What needs to be done: Return the run of lines below that opens with the line containing "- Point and" and closes with the line containing "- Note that", keeping each one exact.

-------- Data excerpt --------

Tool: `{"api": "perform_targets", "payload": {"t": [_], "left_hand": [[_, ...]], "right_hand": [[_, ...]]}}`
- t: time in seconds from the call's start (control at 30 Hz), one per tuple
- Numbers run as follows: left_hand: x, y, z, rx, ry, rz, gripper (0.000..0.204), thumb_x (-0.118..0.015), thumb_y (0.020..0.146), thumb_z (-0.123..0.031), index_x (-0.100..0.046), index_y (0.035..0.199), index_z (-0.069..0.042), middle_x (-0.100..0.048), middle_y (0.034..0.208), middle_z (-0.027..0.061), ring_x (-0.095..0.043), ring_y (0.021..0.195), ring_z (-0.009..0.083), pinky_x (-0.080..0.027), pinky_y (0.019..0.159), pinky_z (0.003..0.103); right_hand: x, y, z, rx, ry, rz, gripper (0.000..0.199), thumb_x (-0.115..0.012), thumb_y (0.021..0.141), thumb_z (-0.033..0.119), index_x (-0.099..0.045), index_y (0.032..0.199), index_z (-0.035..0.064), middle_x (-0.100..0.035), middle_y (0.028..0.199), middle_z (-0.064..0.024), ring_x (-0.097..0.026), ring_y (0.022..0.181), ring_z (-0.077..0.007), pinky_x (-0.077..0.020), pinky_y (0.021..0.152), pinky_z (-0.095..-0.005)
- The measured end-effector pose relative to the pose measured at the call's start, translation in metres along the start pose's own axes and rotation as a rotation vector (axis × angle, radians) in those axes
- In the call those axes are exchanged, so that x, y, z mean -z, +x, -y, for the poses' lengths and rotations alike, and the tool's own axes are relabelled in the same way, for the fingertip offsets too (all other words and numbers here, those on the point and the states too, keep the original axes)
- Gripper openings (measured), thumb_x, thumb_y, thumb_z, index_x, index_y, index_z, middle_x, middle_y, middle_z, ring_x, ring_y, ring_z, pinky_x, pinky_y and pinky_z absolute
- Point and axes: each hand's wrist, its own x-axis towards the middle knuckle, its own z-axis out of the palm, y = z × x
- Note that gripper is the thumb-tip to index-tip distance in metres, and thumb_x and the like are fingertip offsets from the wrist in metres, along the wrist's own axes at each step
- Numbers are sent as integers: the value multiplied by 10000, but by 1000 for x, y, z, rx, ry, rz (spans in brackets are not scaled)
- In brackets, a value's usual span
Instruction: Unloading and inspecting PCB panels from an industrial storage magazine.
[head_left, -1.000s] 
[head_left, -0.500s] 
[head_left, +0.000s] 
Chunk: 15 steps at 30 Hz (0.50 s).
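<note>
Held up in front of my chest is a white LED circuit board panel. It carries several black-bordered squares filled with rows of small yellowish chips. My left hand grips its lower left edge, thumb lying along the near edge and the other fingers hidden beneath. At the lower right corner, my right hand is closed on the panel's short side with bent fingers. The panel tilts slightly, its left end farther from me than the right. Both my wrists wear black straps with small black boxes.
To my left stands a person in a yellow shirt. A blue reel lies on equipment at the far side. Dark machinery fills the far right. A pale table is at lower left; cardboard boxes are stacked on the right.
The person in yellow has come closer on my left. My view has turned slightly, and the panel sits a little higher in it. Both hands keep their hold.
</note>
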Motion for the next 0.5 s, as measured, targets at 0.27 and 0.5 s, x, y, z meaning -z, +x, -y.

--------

Response to this task:
- Point and axes: each hand's wrist, its own x-axis towards the middle knuckle, its own z-axis out of the palm, y = z × x
- Note that gripper is the thumb-tip to index-tip distance in metres, and thumb_x and the like are fingertip offsets from the wrist in metres, along the wrist's own axes at each step

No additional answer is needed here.